肝臓がん(肝細胞がん)は年間約3万2000人の死亡者数にのぼり、男性ではがん死亡者の第3位となっています。原発性肝臓がんの約9割はウイルス性の肝臓がんで、そのうち約8割がC型肝炎、2割がB型肝炎が原因で発生します。また、肝臓がんを患っている患者さんの約7割近くは肝硬変を併発しています。
お腹を切り開き、肝臓の腫瘍とその周辺組織を切除する治療法です。
超音波(エコー)ガイド下で、からだの表面から細い針を腫瘍に穿刺し、エタノール(アルコール)を腫瘍に注入し腫瘍細胞を壊死させる治療法です。一度の治療で処置できる範囲が小さいため、何日もかけて繰り返し治療する必要があります。

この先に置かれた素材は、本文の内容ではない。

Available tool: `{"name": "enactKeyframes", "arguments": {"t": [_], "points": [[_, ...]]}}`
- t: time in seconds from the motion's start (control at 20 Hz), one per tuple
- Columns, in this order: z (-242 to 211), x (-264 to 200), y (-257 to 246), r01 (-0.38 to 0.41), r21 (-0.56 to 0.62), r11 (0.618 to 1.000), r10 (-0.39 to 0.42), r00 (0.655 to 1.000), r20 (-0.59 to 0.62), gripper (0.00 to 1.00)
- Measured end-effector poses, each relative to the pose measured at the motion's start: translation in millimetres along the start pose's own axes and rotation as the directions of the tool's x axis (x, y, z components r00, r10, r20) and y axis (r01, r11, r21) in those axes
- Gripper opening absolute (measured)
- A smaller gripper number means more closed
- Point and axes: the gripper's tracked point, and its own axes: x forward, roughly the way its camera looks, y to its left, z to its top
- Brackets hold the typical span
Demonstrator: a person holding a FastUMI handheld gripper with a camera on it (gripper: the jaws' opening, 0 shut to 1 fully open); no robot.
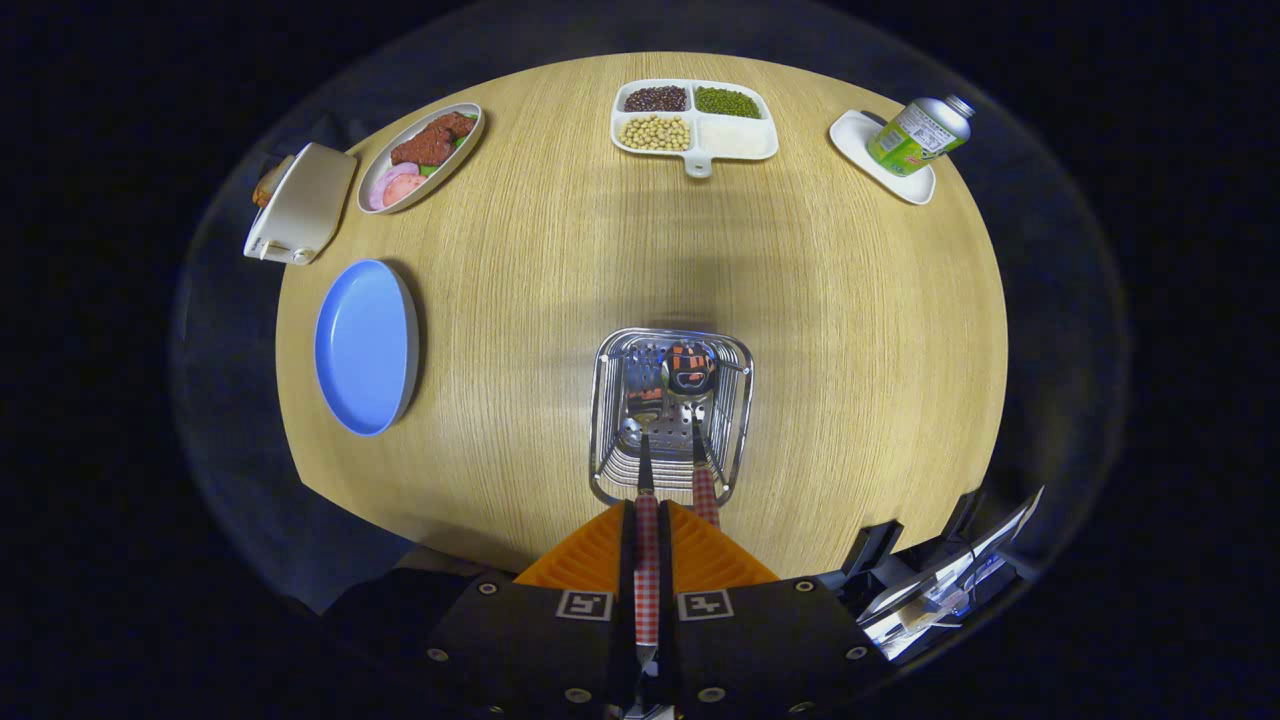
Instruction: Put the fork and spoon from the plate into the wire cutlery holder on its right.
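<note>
Jaws (647,520) are clamping a checked-handle utensil (647,580), its head dipping into the wire cutlery holder (670,415) at 12 o'clock just ahead. A 2nd checked handle (705,495) is leaning in the holder. Blue plate (365,345) is sitting at 10 o'clock on the worktop (850,330).

From my seat I see the gripper (647,560) pinching a checked handle (647,580), but its lower end slips out of sight down between the fingers (595,560). Whether that piece is the fork or the spoon I cannot tell, since the heads inside the wire holder (671,415) blur behind reflections. A second checked handle (706,497) at one o'clock is partly covered by the finger. At ten o'clock, something brown (268,183) hides behind the white appliance (301,203). At four o'clock, shiny clutter (940,580) beyond the worktop (860,330) is too distorted to identify.
</note>
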Motion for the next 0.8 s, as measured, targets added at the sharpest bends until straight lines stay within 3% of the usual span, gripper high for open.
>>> {"name": "enactKeyframes", "arguments": {"t": [0.4, 0.6, 0.8], "points": [[12.3, 5.8, -4.2, -0.021, 0.052, 0.998, 0.021, 1.0, -0.01, 0.11], [30.0, -0.2, -5.2, -0.032, 0.106, 0.994, 0.025, 0.998, 0.065, 0.11], [54.0, -22.5, -4.9, -0.057, 0.146, 0.988, 0.023, 0.974, 0.224, 0.17]]}}
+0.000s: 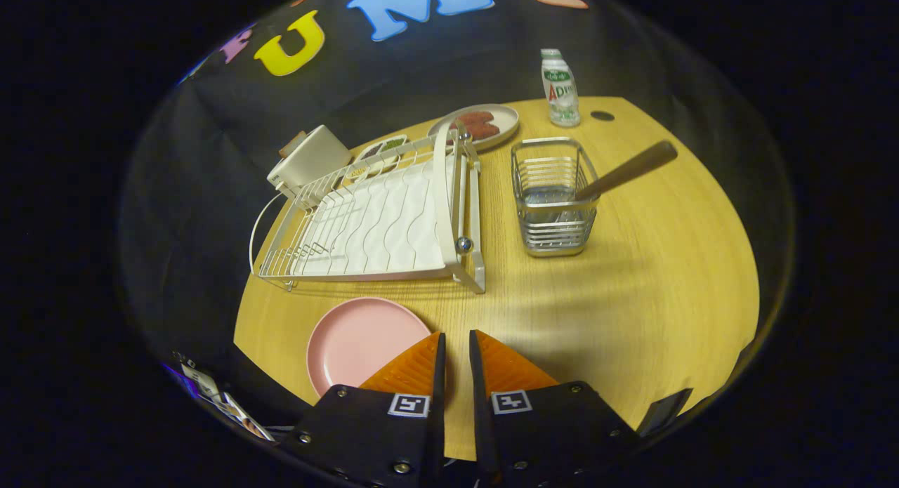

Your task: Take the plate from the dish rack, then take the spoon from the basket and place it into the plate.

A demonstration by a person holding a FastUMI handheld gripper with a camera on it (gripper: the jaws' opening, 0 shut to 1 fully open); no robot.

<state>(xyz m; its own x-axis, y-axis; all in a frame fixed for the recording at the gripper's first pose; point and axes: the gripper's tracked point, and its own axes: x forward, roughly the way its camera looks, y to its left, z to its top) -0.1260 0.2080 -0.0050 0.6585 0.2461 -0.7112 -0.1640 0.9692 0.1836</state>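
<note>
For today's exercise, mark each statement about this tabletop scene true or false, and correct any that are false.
1. The pink plate lies flat on the table, in front of the dish rack. True.
2. The spoon lies in the pink plate. False: it stands in the wire basket, its handle leaning out over the rim.
3. The tongs grip the spoon. False: their fingers are nearly closed with nothing between them, just beside the pink plate.
4. A bottle stands upright beyond the basket. True.
5. The dish rack holds a stack of plates. False: no plates stand in it.
</note>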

血管造影の技術を応用した治療。肝腫瘍が肝動脈から栄養を受けていることから、この栄養血管の血流をせき止める(塞栓)ことで腫瘍を兵糧攻めにして壊死させる治療法です。
通常は抗癌剤を同時に動脈注射します。
超音波ガイド下で、からだの表面からラジオ波を流す電極針を腫瘍に穿刺し、電極周辺組織の抵抗加熱により腫瘍細胞を熱凝固壊死させる治療法です。